Bundestagsabgeordneter Albert Stegemann informierte sich am Dienstag bei Vertretern des Malteser Hilfsdienstes und der Gemeinde Geeste über das Pilotprojekt „GeesteMobil“. Hinter dem „GeesteMobil“ verbirgt sich ein ehrenamtlicher Fahrdienst zur Begleitung immobiler Bürger, bei dem die Begleitung hilfesuchender Bürger zur Erhaltung der eigenen Selbständigkeit im Vordergrund steht.

 

„Als uns der Landesbeauftragter für regionale Landesentwicklung Weser Ems, Franz-Josef Sickelmann den Förderbescheid aus dem Programm für Demografie-Projekte übergab, waren wir alle sehr gespannt, wie sich das Projekt entwickelt. Und heute können wir feststellen, dass der Bedarf vorhanden ist. Mobilität und Teilhabe sind wichtig für die Menschen in der ländlichen Region“, kann Geestes Bürgermeister Helmut Höke berichten und ergänzt, dass das Pilotprojekt zur rechten Zeit in der Gemeinde Geeste begonnen wurde und dieses auch deshalb so gut angenommen wird, da die Verzahnung von Haupt- und ehrenamtlicher Tätigkeit gelungen sei.

 

So sieht es auch Octavie van Lengerich, Diözesanleiterin aus Osnabrück, die sich besonders über die Unterstützung der Gemeinde Geeste freut und betont, dass die Seniorenprogramme der Malteser auf ein aktives Leben im Alter ausgerichtet sein. Initiator Norbert Hoffschröer, Dienststellenleiter des Malteser Hilfsdienst der Stadtgeschäftsstelle Lingen, unterstreicht noch einmal, dass bei dem Projekt die Begleitung und nicht der reine Fahrdienst im Vordergrund steht. „Wir sind bestrebt, Zeit mit den Menschen zu verbringen“, berichtet Hoffschröer. Das Projekt ist auf drei Jahre angelegt. Unter anderem beinhaltet die Fördersumme auch die Kosten für hauptamtliche Tätigkeiten. Diese umfassen zehn Stunden in der Woche und werden von Britta Glasker ausgeführt. Sie kümmert sich vorwiegend um die Koordination der Fahrten.

 

„Mittlerweile haben wir elf ehrenamtliche Fahrer und in etwa 25 Fahrgäste“, freut sich Glasker und berichtet über ein erstes Ehrenamtstreffen. „Die Fahrer werden auch geschult. Neben einem kleinen „Erste Hilfe“ Lehrgang zählen auch Schulungen im Umgang mit Senioren oder auch mit dementen Personen zum Angebot“, so Glasker weiter. Die Fahrten führen oftmals zum Arzt oder zum Einkaufen, aber auch Fahrten zum monatlich stattfindenden Witwenstammtisch werden angefragt.

 

Besonders beeindruckt zeigte sich Albert Stegemann von den vielen ehrenamtlichen Fahrern, die sich bereit erklären, regelmäßig weniger mobile Menschen zu unterstützen. „Das Ehrenamt ist die Stärke des ländlichen Raums“, ist sich Stegemann sicher. „Das Projekt hat den Charakter von einem mobilen Mehrgenerationenhaus und erinnert an das Projekt Dorfgemeinschaft 2.0“, so Stegemann weiter.

 

Das Koordinationsbüro befindet sich im Rathaus der Gemeinde und ist jeweils Dienstag und Donnerstag zwischen 09:00 Uhr und 13:00 Uhr besetzt.

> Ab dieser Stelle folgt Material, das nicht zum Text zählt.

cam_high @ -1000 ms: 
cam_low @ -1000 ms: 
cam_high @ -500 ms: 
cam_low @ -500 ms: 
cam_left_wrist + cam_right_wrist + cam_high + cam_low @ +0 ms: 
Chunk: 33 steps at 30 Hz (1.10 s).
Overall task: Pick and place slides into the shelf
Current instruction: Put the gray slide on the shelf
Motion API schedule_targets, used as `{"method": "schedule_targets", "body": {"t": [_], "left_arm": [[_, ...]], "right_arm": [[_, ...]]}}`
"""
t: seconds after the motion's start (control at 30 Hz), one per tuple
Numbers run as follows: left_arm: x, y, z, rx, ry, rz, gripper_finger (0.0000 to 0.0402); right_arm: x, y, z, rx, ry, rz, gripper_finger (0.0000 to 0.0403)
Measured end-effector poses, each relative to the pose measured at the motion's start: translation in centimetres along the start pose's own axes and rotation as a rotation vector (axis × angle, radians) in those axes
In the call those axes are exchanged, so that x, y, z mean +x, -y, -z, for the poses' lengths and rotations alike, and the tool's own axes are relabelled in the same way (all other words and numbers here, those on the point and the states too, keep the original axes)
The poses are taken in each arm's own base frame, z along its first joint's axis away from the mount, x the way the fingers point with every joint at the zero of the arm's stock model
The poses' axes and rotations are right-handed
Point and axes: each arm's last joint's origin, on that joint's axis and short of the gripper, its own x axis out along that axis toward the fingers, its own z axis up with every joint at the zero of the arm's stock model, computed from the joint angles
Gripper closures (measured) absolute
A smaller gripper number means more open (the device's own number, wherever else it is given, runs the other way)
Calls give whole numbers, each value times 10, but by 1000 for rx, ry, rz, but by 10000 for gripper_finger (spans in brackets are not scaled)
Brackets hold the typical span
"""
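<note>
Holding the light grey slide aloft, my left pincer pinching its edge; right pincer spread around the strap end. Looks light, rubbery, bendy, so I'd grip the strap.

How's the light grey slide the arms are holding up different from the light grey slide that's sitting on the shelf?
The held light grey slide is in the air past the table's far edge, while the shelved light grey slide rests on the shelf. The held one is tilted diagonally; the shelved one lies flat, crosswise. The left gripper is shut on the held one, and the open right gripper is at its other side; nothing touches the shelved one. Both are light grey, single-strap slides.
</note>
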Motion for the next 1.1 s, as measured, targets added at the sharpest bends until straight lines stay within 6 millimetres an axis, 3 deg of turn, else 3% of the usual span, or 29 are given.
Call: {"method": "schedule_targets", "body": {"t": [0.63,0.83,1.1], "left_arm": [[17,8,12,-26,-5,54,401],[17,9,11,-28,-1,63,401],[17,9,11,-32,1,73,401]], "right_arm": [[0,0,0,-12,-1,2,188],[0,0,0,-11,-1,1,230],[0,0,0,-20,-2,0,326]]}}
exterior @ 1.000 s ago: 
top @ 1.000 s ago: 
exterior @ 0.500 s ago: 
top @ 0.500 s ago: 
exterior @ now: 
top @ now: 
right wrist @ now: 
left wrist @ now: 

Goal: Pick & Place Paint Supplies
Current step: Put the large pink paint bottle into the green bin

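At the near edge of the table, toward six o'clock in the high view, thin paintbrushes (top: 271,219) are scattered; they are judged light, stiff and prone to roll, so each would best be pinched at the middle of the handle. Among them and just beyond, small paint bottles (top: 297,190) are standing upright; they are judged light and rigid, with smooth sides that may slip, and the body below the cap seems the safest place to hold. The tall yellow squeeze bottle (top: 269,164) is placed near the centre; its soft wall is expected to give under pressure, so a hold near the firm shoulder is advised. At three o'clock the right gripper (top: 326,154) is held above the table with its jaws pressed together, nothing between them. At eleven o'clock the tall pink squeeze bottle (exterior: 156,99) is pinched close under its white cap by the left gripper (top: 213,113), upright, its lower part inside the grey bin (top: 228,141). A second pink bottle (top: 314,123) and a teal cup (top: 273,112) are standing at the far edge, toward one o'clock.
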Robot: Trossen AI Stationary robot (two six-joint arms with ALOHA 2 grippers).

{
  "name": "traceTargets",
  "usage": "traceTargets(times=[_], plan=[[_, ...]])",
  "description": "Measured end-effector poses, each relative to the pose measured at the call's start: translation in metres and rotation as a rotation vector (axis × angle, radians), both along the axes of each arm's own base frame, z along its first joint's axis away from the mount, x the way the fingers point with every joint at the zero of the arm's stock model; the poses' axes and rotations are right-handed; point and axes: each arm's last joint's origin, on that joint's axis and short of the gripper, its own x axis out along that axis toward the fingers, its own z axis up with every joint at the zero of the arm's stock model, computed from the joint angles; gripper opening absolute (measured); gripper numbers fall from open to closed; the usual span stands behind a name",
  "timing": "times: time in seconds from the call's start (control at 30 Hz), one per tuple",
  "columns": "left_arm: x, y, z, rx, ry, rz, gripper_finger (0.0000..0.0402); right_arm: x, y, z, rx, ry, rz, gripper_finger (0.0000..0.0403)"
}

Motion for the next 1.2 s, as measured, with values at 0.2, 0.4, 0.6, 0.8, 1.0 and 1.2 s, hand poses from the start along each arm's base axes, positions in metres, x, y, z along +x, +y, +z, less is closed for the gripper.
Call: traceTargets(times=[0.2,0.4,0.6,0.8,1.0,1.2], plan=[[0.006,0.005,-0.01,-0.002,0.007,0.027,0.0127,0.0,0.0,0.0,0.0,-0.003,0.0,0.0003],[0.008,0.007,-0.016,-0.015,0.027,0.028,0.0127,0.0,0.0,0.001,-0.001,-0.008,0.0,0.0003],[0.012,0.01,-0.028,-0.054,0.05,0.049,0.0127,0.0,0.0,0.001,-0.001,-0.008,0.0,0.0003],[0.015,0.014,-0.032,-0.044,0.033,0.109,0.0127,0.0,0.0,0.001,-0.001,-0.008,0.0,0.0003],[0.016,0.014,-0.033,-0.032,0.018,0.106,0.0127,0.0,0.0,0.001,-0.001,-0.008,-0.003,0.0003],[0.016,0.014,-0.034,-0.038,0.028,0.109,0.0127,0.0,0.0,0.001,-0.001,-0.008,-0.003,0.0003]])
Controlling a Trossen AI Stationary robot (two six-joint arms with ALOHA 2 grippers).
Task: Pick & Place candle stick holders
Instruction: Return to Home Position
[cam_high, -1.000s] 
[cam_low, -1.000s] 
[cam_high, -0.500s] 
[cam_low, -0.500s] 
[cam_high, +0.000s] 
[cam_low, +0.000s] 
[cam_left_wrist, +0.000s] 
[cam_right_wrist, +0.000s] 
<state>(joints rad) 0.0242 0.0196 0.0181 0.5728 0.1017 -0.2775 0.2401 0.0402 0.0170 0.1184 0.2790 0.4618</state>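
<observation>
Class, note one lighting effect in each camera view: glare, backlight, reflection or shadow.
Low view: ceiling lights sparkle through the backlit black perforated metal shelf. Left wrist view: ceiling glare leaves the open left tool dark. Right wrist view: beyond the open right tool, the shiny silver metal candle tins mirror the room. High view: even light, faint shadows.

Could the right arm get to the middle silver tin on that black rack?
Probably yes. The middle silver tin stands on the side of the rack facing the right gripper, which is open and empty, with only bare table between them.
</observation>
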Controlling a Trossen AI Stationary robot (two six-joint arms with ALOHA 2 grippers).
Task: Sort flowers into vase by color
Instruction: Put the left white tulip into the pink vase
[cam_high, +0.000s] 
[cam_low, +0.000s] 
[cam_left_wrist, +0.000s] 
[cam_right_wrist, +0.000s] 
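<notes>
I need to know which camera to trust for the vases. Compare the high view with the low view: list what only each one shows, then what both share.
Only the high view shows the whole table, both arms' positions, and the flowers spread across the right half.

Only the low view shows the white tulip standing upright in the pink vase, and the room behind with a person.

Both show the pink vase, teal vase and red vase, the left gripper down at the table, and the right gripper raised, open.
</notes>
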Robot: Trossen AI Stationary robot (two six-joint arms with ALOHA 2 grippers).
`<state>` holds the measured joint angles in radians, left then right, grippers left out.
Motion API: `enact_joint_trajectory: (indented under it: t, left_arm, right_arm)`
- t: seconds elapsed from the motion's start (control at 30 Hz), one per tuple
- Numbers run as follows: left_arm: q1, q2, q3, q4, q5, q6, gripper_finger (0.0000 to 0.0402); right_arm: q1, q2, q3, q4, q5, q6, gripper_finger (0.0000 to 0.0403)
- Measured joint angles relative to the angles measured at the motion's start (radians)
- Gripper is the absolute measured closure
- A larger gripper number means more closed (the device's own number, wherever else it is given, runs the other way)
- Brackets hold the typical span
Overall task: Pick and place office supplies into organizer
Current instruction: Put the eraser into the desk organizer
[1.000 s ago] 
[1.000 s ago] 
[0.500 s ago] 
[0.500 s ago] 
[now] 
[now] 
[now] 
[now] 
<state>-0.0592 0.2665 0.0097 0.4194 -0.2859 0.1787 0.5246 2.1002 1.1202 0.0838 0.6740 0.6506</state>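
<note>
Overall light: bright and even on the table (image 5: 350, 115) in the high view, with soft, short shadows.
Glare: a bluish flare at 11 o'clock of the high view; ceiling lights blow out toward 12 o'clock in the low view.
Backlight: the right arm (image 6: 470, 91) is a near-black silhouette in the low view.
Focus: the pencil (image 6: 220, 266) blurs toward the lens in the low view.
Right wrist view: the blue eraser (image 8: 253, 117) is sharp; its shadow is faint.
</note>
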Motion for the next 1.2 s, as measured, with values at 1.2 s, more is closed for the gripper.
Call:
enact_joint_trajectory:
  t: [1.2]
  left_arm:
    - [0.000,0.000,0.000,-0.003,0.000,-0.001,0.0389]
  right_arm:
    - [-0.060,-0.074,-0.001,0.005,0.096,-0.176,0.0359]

Telefonisch ist Britta Glasker unter der Nummer 05937 / 69183 erreichbar. Außerhalb der Öffnungszeiten kann aber auch per E-Mail an geeste.mobil@malteser.org Kontakt aufgenommen werden.

 

Die Teilnahme ist nach Voranmeldung im Koordinationsbüro kostenlos. Informationsflyer liegen zur Mitnahme im Rathaus der Gemeinde Geeste aus.